§ **What the exercise asks**:
Without altering a single character, set down all of the data below.

§ **Source data**:
--- START ---

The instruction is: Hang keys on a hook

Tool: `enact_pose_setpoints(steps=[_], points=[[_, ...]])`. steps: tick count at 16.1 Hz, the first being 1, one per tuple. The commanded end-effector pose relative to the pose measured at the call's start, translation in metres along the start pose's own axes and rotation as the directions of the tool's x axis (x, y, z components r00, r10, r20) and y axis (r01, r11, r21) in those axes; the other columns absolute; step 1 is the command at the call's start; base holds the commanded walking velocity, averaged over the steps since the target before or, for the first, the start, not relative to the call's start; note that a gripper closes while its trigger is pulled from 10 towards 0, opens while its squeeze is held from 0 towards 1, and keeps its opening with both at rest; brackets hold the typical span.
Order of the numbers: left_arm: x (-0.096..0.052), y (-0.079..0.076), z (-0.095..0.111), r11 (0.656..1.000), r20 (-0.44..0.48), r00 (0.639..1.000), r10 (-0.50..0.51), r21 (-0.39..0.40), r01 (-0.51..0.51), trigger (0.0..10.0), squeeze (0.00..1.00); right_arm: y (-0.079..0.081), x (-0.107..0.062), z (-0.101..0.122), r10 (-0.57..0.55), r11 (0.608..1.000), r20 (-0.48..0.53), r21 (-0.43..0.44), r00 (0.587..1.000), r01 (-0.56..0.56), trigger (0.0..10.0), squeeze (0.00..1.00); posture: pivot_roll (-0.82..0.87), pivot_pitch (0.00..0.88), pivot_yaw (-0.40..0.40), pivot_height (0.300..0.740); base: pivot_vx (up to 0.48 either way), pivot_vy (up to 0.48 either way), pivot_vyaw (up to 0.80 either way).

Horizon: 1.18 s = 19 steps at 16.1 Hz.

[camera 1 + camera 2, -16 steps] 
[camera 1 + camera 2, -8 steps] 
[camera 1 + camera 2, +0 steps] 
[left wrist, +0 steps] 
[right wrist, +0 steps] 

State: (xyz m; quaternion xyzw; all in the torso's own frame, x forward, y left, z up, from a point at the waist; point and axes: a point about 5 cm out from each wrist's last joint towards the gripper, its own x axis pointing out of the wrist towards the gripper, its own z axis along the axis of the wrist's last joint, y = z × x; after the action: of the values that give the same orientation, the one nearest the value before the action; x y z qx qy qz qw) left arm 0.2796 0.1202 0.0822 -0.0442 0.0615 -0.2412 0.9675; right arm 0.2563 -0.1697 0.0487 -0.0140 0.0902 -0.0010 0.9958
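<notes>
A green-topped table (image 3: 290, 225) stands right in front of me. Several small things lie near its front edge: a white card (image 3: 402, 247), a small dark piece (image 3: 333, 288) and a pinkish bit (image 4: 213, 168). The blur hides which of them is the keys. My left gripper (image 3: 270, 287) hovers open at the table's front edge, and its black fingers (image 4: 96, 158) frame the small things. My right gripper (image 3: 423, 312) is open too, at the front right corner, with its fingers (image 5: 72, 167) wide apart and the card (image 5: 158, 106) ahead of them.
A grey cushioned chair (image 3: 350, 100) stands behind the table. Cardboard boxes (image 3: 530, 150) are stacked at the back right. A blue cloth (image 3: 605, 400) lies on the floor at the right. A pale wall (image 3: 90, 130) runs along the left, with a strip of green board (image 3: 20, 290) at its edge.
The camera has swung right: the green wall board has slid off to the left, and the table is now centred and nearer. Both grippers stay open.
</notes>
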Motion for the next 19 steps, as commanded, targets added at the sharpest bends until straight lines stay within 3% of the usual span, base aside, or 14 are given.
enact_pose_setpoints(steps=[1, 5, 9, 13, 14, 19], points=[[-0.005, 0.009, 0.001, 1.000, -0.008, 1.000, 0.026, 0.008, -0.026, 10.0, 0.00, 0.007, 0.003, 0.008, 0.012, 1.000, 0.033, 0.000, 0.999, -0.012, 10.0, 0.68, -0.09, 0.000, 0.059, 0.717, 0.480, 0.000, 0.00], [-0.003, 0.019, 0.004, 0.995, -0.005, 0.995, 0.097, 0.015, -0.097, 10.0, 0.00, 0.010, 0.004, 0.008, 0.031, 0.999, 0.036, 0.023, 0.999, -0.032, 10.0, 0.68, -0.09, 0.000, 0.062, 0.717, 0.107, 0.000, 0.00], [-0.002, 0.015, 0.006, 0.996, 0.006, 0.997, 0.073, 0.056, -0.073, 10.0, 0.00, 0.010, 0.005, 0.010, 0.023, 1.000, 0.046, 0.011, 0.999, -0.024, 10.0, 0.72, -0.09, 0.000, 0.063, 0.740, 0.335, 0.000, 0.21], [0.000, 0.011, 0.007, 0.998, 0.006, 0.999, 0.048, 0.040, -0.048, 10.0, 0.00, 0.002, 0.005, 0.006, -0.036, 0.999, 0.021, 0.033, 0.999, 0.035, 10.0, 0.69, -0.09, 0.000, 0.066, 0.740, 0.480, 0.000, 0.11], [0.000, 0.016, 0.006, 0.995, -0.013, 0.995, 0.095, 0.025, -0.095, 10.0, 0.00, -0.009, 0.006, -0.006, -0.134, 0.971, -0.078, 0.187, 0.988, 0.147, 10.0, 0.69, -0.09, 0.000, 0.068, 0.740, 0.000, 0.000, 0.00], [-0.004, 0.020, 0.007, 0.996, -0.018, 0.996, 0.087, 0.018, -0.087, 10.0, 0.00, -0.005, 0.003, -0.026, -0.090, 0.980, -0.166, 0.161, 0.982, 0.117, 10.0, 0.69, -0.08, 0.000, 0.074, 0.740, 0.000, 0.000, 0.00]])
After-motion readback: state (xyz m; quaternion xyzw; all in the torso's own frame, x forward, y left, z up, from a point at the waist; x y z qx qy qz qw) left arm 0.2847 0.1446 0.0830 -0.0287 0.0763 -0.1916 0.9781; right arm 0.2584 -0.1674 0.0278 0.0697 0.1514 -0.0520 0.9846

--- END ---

§ **Task output**:
The instruction is: Hang keys on a hook

Tool: `enact_pose_setpoints(steps=[_], points=[[_, ...]])`. steps: tick count at 16.1 Hz, the first being 1, one per tuple. The commanded end-effector pose relative to the pose measured at the call's start, translation in metres along the start pose's own axes and rotation as the directions of the tool's x axis (x, y, z components r00, r10, r20) and y axis (r01, r11, r21) in those axes; the other columns absolute; step 1 is the command at the call's start; base holds the commanded walking velocity, averaged over the steps since the target before or, for the first, the start, not relative to the call's start; note that a gripper closes while its trigger is pulled from 10 towards 0, opens while its squeeze is held from 0 towards 1, and keeps its opening with both at rest; brackets hold the typical span.
Order of the numbers: left_arm: x (-0.096..0.052), y (-0.079..0.076), z (-0.095..0.111), r11 (0.656..1.000), r20 (-0.44..0.48), r00 (0.639..1.000), r10 (-0.50..0.51), r21 (-0.39..0.40), r01 (-0.51..0.51), trigger (0.0..10.0), squeeze (0.00..1.00); right_arm: y (-0.079..0.081), x (-0.107..0.062), z (-0.101..0.122), r10 (-0.57..0.55), r11 (0.608..1.000), r20 (-0.48..0.53), r21 (-0.43..0.44), r00 (0.587..1.000), r01 (-0.56..0.56), trigger (0.0..10.0), squeeze (0.00..1.00); posture: pivot_roll (-0.82..0.87), pivot_pitch (0.00..0.88), pivot_yaw (-0.40..0.40), pivot_height (0.300..0.740); base: pivot_vx (up to 0.48 either way), pivot_vy (up to 0.48 either way), pivot_vyaw (up to 0.80 either way).

Horizon: 1.18 s = 19 steps at 16.1 Hz.

[camera 1 + camera 2, -16 steps] 
[camera 1 + camera 2, -8 steps] 
[camera 1 + camera 2, +0 steps] 
[left wrist, +0 steps] 
[right wrist, +0 steps] 

State: (xyz m; quaternion xyzw; all in the torso's own frame, x forward, y left, z up, from a point at the waist; point and axes: a point about 5 cm out from each wrist's last joint towards the gripper, its own x axis pointing out of the wrist towards the gripper, its own z axis along the axis of the wrist's last joint, y = z × x; after the action: of the values that give the same orientation, the one nearest the value before the action; x y z qx qy qz qw) left arm 0.2796 0.1202 0.0822 -0.0442 0.0615 -0.2412 0.9675; right arm 0.2563 -0.1697 0.0487 -0.0140 0.0902 -0.0010 0.9958
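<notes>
A green-topped table (image 3: 290, 225) stands right in front of me. Several small things lie near its front edge: a white card (image 3: 402, 247), a small dark piece (image 3: 333, 288) and a pinkish bit (image 4: 213, 168). The blur hides which of them is the keys. My left gripper (image 3: 270, 287) hovers open at the table's front edge, and its black fingers (image 4: 96, 158) frame the small things. My right gripper (image 3: 423, 312) is open too, at the front right corner, with its fingers (image 5: 72, 167) wide apart and the card (image 5: 158, 106) ahead of them.
A grey cushioned chair (image 3: 350, 100) stands behind the table. Cardboard boxes (image 3: 530, 150) are stacked at the back right. A blue cloth (image 3: 605, 400) lies on the floor at the right. A pale wall (image 3: 90, 130) runs along the left, with a strip of green board (image 3: 20, 290) at its edge.
The camera has swung right: the green wall board has slid off to the left, and the table is now centred and nearer. Both grippers stay open.
</notes>
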Motion for the next 19 steps, as commanded, targets added at the sharpest bends until straight lines stay within 3% of the usual span, base aside, or 14 are given.
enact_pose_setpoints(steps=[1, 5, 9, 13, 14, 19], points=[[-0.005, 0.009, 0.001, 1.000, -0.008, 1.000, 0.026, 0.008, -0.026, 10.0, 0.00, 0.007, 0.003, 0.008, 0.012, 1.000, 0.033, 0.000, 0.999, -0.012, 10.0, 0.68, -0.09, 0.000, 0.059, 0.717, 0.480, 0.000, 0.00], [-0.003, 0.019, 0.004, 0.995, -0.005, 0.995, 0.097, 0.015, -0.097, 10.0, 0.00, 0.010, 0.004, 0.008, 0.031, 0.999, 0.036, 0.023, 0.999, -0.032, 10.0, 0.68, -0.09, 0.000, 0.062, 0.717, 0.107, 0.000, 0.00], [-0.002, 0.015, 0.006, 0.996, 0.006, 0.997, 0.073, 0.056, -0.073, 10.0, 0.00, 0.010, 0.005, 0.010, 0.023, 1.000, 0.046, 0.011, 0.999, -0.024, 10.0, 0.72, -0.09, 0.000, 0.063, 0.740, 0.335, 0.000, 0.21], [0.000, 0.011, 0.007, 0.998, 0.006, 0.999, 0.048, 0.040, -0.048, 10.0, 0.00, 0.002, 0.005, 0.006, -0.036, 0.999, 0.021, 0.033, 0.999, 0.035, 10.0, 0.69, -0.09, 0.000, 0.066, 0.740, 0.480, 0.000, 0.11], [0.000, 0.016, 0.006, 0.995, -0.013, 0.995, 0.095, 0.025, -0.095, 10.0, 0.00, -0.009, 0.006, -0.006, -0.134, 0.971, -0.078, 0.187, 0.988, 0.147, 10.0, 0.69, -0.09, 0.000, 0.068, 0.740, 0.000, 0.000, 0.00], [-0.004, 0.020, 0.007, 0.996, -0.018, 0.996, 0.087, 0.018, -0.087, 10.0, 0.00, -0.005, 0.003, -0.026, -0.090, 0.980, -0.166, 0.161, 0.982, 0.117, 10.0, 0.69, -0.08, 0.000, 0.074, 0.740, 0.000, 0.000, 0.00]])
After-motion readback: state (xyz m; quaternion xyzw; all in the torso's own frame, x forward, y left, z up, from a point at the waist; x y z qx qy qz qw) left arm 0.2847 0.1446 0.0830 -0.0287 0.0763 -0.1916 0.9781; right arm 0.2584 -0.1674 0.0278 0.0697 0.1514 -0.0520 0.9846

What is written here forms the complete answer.